Myth No. 1: Addiction is for life

This simply isn’t true, and it places a huge emotional and psychological burden on recovered addicts. Addiction is a spectrum disorder, like depression, and every person is different. Addiction isn’t a choice and addicts are not bad people. The hostility toward addicts takes a form unprecedented among other chronic illnesses, prompting harsh legal sanctions and judgments from others. But sick people need treatment – not punishment – to get better. And given the proper treatment, many addicts recover.

Myth No. 2:  Willpower is enough

Addiction is a chronic brain disease, not a matter of willpower. This means that, contrary to old stereotypes, people who become addicted to drugs or alcohol are not weak, immoral or tragically flawed.


Myth No. 3: Drugs ‘fry’ your brain

Remember that 1987 anti-drug commercial that used a frying egg to show “your brain on drugs?” While drug abuse can be bad for the brain, it is a gross oversimplification to say that drug use generally causes permanent and severe brain damage.

This myth gives the impression that recovered addicts are “damaged goods” and sets the stage for discrimination by employers, health care providers and the legal system. That said, certain drugs are neurotoxic: methamphetamine, MDMA, cocaine and inhalants are a few examples.

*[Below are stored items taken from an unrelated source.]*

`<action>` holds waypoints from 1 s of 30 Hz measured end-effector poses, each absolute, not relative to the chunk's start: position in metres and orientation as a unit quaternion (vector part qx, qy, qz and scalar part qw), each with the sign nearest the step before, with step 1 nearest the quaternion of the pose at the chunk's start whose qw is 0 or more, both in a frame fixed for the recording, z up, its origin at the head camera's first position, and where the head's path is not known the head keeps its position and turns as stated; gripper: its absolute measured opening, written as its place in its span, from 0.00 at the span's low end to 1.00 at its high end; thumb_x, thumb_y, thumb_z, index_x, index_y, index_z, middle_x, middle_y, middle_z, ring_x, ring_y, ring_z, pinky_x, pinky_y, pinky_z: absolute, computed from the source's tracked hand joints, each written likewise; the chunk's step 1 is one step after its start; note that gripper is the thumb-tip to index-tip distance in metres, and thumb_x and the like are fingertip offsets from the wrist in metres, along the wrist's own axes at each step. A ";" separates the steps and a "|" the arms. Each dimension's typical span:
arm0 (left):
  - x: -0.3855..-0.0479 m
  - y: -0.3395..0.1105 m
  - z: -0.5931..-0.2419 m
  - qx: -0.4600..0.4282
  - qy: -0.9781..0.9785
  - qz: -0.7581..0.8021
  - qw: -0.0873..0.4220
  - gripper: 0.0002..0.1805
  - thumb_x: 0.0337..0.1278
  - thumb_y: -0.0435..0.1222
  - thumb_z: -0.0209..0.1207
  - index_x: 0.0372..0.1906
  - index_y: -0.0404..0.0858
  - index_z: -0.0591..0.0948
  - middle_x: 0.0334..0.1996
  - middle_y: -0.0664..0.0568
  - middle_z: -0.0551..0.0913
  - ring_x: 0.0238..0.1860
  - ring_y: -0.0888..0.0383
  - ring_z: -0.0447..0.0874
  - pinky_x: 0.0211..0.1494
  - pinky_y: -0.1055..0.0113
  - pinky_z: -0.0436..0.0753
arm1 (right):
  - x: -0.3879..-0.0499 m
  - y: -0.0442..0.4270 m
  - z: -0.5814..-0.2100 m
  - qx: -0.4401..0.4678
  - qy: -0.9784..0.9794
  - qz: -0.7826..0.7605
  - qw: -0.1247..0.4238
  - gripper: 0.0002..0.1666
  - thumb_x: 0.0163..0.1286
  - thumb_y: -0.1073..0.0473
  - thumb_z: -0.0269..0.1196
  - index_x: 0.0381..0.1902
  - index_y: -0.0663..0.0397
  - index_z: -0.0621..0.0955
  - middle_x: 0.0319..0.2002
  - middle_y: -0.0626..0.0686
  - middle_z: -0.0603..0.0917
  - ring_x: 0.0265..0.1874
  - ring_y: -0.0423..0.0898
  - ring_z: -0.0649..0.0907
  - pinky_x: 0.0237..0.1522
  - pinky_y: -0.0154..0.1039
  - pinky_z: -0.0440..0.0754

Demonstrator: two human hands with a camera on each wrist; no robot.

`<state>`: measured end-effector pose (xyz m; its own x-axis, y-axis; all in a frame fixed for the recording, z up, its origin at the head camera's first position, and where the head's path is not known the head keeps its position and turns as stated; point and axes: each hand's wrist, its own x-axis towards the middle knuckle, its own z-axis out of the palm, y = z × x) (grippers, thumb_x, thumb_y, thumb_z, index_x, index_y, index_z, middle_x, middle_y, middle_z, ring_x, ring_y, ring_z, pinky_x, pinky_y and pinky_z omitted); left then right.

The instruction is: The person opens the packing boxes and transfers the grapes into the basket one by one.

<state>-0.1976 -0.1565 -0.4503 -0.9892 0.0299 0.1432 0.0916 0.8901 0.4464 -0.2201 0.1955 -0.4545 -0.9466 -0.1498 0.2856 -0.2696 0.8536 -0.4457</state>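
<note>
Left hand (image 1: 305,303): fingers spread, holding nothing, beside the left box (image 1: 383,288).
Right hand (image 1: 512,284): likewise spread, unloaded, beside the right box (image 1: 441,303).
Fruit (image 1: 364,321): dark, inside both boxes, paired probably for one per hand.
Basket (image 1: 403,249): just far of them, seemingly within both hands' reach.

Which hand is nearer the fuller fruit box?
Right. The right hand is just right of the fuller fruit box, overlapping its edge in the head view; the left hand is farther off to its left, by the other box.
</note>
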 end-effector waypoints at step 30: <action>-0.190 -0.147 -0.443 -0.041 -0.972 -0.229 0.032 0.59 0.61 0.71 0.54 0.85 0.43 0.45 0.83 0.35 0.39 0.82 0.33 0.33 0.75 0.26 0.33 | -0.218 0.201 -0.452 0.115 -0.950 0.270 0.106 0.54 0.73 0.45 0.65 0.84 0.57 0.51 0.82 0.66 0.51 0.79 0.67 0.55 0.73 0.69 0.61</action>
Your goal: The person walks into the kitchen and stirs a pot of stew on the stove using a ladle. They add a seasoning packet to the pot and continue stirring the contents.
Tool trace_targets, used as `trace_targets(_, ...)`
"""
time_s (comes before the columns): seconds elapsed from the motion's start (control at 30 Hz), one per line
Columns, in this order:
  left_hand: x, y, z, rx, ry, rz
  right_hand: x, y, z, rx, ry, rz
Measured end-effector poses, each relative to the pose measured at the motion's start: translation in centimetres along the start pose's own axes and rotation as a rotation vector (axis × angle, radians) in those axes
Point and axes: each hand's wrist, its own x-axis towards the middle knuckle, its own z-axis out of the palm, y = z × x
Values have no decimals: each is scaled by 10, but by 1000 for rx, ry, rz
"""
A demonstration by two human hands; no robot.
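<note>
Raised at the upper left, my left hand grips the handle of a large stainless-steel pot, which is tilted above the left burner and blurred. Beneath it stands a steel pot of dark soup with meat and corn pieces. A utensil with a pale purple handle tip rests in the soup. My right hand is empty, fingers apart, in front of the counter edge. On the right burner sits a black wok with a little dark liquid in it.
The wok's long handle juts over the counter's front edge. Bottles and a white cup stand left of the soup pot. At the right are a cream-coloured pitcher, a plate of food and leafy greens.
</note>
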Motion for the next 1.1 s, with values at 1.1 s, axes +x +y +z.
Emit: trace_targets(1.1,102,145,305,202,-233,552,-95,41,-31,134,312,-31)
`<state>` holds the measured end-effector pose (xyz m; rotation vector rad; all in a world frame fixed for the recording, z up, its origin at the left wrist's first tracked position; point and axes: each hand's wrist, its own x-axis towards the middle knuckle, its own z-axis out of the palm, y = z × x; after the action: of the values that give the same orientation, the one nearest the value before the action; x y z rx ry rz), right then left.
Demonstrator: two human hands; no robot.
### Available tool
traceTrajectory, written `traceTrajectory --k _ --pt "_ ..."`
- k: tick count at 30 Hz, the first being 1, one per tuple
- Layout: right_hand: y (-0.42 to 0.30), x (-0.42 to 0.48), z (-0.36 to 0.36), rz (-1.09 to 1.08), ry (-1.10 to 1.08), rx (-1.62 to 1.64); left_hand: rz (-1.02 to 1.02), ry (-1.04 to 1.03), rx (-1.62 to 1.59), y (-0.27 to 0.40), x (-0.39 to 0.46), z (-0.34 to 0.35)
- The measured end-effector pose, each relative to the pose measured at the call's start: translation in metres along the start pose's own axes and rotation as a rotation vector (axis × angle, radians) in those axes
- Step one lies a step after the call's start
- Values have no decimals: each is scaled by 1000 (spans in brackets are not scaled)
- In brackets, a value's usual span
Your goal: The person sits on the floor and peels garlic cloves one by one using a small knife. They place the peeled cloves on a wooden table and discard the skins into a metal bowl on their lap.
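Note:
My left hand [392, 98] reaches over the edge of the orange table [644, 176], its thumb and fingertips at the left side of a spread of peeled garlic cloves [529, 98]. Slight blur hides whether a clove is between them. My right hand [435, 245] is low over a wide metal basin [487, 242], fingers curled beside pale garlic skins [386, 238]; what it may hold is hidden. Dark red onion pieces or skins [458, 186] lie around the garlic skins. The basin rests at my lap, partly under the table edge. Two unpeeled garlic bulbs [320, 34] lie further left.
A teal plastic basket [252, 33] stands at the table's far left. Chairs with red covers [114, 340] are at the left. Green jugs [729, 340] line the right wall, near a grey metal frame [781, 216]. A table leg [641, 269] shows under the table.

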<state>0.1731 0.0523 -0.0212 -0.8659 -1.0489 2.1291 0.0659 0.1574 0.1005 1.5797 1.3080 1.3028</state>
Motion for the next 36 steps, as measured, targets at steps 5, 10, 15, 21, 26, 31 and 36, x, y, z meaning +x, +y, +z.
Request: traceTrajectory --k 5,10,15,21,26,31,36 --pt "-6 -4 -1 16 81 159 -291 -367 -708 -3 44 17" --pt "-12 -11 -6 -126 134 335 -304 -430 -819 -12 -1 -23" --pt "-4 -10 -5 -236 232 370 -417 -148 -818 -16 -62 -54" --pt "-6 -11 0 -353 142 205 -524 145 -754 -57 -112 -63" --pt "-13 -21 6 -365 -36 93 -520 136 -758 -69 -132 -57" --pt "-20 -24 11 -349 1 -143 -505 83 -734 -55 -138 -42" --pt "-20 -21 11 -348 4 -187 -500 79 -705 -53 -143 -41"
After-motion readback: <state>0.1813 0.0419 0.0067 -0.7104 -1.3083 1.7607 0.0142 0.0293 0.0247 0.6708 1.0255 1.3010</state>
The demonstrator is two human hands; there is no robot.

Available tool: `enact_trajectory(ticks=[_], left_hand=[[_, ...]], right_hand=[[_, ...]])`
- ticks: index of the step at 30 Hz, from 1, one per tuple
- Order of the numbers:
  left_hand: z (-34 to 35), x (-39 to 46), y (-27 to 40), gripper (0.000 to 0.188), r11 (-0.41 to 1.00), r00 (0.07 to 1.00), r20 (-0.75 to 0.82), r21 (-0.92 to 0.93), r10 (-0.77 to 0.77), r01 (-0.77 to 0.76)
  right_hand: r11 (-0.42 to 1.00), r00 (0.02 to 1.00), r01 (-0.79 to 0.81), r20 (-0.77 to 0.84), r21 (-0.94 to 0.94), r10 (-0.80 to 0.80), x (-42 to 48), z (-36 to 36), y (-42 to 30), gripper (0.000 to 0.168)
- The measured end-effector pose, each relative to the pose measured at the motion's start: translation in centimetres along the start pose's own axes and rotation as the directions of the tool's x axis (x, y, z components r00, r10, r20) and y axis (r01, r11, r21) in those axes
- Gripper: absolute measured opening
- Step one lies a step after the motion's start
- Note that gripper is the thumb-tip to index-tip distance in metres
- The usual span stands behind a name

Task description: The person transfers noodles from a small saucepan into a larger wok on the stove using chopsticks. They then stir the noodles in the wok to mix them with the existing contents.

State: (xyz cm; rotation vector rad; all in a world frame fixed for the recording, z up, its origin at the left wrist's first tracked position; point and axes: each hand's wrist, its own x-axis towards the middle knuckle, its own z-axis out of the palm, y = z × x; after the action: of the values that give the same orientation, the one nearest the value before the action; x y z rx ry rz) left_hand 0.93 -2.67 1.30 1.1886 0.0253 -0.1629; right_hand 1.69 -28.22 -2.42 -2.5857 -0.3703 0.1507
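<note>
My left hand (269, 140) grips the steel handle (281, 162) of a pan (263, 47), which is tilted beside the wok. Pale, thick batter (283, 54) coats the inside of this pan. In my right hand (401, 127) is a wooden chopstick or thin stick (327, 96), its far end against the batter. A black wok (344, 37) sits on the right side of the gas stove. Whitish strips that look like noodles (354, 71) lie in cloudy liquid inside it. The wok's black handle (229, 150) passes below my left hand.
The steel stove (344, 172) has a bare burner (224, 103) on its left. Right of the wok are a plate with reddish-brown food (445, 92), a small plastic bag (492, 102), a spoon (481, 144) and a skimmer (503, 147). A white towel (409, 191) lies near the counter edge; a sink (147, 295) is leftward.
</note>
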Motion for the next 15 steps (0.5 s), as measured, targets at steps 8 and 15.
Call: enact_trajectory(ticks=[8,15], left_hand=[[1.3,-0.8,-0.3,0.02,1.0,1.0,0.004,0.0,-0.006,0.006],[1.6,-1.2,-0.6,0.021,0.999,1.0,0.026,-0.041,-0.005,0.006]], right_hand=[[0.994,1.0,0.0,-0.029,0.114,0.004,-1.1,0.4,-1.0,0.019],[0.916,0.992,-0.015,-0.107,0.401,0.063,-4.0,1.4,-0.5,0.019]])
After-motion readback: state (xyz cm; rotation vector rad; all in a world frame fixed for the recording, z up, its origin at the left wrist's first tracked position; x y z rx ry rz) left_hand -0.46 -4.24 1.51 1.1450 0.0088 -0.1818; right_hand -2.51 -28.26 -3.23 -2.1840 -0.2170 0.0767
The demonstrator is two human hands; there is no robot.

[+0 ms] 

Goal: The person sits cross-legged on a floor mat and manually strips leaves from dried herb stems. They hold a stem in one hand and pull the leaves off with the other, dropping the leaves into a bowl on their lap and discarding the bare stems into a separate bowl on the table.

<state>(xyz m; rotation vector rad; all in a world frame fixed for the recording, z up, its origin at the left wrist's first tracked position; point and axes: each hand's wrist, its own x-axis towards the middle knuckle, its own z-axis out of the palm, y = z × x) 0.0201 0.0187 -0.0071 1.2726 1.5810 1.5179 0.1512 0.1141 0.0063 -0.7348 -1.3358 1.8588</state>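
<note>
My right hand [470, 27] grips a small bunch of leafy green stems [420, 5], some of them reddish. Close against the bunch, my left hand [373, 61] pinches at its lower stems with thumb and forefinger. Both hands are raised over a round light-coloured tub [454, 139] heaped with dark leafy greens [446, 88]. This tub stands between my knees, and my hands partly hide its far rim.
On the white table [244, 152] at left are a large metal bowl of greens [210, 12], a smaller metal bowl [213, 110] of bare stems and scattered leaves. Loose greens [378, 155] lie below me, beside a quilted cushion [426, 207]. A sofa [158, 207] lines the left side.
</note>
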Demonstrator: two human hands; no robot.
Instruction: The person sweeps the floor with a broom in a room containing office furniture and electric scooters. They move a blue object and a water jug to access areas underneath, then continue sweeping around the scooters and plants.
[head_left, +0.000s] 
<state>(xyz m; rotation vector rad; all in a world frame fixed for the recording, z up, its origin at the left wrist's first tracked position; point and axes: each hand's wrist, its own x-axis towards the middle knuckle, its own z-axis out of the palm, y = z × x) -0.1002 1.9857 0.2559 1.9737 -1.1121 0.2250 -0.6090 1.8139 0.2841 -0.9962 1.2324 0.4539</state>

However, even with these types of drugs, the side effects, while undesirable, by no means produce a “damaged” person.

Myth No. 5: Tough love is not always the best approach

One of the most widely repeated pieces of advice on dealing with addiction in a loved one is that “tough love” is the best approach. But in reality love may often be more effective than tough love. Addicts often feel alienated from their family and loved ones already, so being ‘tough’ can be counterproductive, leading to more secrets and substance misuse.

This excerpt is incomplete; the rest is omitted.